## Task to carry out
Show every line below where "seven" can be found.

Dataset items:
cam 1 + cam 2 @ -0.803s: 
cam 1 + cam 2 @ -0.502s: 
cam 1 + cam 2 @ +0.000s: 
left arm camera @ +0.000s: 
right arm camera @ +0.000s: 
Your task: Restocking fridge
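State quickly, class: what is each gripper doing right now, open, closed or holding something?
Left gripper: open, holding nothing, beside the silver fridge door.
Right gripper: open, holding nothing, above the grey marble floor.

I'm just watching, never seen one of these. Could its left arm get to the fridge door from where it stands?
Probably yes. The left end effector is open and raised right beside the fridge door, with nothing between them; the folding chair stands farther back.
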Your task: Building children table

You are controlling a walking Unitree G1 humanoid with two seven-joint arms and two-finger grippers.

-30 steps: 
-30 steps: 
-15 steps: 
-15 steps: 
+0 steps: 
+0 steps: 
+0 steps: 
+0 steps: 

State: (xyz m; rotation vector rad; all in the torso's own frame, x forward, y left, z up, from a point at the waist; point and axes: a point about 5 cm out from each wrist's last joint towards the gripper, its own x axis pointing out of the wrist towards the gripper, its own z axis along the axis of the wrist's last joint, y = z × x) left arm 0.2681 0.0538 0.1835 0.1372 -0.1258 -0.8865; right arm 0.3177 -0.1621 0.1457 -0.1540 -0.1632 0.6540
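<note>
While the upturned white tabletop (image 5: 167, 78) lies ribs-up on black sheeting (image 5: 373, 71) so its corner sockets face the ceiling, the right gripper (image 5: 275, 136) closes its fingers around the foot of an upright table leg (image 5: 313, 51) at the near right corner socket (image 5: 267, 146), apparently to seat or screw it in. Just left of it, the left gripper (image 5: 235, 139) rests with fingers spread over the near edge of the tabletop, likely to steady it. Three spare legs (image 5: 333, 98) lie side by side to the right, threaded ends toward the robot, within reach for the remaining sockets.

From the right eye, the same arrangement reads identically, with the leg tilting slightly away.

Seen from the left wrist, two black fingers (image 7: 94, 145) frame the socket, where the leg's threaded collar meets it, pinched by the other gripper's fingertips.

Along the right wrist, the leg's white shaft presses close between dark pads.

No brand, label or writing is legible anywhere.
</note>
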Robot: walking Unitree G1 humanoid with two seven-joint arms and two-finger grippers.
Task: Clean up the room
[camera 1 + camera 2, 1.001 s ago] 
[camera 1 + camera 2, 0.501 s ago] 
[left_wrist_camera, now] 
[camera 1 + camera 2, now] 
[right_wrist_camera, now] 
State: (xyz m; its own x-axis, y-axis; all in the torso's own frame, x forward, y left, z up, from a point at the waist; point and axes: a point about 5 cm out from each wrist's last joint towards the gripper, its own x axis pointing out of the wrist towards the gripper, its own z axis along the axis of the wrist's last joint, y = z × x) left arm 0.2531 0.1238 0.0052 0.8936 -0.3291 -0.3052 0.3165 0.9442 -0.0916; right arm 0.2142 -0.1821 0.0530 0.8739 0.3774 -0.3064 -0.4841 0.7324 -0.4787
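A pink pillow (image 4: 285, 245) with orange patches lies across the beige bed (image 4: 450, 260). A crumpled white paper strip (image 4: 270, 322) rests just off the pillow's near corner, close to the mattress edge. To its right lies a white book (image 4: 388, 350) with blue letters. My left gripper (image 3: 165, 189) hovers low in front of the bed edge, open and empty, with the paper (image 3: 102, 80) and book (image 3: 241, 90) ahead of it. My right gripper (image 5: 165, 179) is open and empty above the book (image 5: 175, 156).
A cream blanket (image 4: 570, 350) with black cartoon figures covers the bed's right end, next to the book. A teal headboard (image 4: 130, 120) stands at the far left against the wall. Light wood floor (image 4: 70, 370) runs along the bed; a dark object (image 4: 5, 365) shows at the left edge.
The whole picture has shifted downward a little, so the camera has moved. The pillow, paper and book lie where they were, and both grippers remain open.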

## Solution
You are controlling a walking Unitree G1 humanoid with two seven-joint arms and two-finger grippers.
Robot: walking Unitree G1 humanoid with two seven-joint arms and two-finger grippers.

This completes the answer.